Re: [9fans] Plan 9 source history (was: Re: source browsing via http is back)
On Wed, Feb 11, 2009 at 07:07:48PM +0100, Uriel wrote: Oh, glad that somebody found my partial git port useful, I might give it another push some time. Having a git/hg repo of the plan9 history is something I have been thinking about for a while, really cool that you got something going already. Will you provide a standard git web interface (and a 'native' git interface for more efficient cloning)? http://acm.jhu.edu/git/plan9 is a git web interface, git://acm.jhu.edu/git/plan9 is a native git interface. -- vs
Re: [9fans] Plan 9 source history (was: Re: source browsing via http is back)
Oh, glad that somebody found my partial git port useful, I might give it another push some time. Having a git/hg repo of the plan9 history is something I have been thinking about for a while, really cool that you got something going already. Will you provide a standard git web interface (and a 'native' git interface for more efficient cloning)? Peace uriel On Wed, Feb 11, 2009 at 2:43 AM, Nathaniel W Filardo n...@cs.jhu.edu wrote: On Tue, Feb 10, 2009 at 02:45:43PM -0800, Roman V. Shaposhnik wrote: On Tue, 2009-02-10 at 17:28 -0500, erik quanstrom wrote: what leads you to beleve that that amount of sharing will be significant? Just a hunch so far. I don't have hard data to prove anything. On the other hand, I'd be surprised if massive updates (not pulling in a couple of months) didn't benefit from the sharing. Thanks, Roman. I have mirrored, with vac -f, every sources dump from 2002 to yesterday with -e acme/acid/386 -e acme/acid/alpha -e acme/acid/arm \ -e acme/acid/mips -e acme/acid/power -e acme/bin/386 \ -e acme/bin/alpha -e acme/bin/arm -e acme/bin/mips \ -e acme/bin/power -e acme/mail/386 -e acme/mail/alpha \ -e acme/mail/arm -e acme/mail/mips -e acme/mail/power \ -e sys/man/vol1.ps -e sys/man/vol1.ps.gz -e sys/man/vol1.pdf \ LICENSE* NOTICE acme lib rc sys ; intending to get all the source and not the binaries. I patched my vac to ignore atimes (replacing the vac metadata field with the mtime) to increase metadata block sharing. As of 2009/0205 (a convenient snapshot to du), this represents about 140.7 MB of data per dump. The entire copy takes 550 MB (240 MB actual storage in Venti). (With no sharing whatsoever, this would be approx. 310 GB.) I would like to re-archive this with the Rabin fingerprinting vac for comparison. (In case anybody wants to rush out and recreate the results, it took roughly 10 to 15 minutes per dump to dispatch all the Tstat requests to sources.) Incidentally, a git repository of the crawls, from 2002/1212 to 2009/0205, is available at http://mirrors.acm.jhu.edu/trees/plan9native/ . Git gets the data down to 165M after a gc run, so perhaps it's a better idea than a venti-based mirror. I haven't managed to make my version of Uriel's port (thanks for the start! :) ) of git do the right thing in enough cases yet, so the git repo may not be updated for a while, but I figured somebody might want to play with it in the interim. --nwf;
Re: [9fans] Plan 9 source history (was: Re: source browsing via http is back)

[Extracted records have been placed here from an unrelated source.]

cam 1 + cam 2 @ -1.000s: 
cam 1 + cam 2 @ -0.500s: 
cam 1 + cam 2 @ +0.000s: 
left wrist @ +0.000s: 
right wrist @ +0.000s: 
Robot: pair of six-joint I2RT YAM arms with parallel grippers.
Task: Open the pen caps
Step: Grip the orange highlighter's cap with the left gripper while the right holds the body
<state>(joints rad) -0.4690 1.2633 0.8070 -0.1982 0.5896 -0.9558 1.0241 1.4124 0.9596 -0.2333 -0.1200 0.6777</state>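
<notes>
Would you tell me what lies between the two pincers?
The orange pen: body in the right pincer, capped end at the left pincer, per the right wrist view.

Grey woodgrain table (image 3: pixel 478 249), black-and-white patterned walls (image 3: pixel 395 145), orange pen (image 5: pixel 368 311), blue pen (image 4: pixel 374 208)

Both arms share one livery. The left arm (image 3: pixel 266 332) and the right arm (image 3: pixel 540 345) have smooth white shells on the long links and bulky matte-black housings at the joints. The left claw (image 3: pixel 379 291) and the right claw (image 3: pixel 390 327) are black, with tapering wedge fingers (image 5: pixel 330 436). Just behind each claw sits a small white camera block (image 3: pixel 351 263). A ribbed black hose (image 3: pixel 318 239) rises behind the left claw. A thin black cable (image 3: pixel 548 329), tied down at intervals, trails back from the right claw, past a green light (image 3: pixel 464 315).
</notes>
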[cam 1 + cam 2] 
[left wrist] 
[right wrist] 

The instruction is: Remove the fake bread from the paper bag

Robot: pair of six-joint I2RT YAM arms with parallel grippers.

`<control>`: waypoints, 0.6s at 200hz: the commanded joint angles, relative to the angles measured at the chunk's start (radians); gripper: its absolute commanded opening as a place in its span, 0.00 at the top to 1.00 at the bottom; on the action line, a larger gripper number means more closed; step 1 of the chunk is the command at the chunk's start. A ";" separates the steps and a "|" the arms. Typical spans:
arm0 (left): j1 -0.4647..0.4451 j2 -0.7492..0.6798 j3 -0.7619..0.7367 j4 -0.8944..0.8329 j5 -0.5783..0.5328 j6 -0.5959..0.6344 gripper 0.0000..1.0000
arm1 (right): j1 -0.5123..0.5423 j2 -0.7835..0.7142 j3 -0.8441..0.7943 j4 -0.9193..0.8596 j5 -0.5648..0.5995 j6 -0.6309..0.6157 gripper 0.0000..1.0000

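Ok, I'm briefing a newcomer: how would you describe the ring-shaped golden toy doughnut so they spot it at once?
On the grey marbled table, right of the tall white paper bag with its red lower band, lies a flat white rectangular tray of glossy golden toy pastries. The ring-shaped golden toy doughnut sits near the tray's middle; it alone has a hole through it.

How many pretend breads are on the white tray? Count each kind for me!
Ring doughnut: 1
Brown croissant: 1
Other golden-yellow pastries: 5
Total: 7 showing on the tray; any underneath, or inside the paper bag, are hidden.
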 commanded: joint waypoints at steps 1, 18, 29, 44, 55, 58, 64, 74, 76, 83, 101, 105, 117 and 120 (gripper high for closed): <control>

On Wed, Feb 11, 2009 at 07:07:48PM +0100, Uriel wrote: Oh, glad that somebody found my partial git port useful, I might give it another push some time. Having a git/hg repo of the plan9 history is something I have been thinking about for a while, really cool that you got something going already. Will you provide a standard git web interface (and a 'native' git interface for more efficient cloning)? We'll have a git web interface up pretty soon, within this week. -- vs
Re: [9fans] Plan 9 source history (was: Re: source browsing via http is back)
On Wed, 2009-02-11 at 13:19 -0500, Venkatesh Srinivas wrote: On Wed, Feb 11, 2009 at 07:07:48PM +0100, Uriel wrote: Oh, glad that somebody found my partial git port useful, I might give it another push some time. Having a git/hg repo of the plan9 history is something I have been thinking about for a while, really cool that you got something going already. Will you provide a standard git web interface (and a 'native' git interface for more efficient cloning)? We'll have a git web interface up pretty soon, within this week. Since its a more or less r/o Git repo, why not also provide a mirror on one of these guys: http://github.com/ http://repo.or.cz/ http://gitorious.org/ Not only would it reduce the stress on your servers, but it'll also enable some of the source-browsing features that these sites implement. I can set things up myself, as long as you give me *some* kind of access to your Git repo. Thanks, Roman.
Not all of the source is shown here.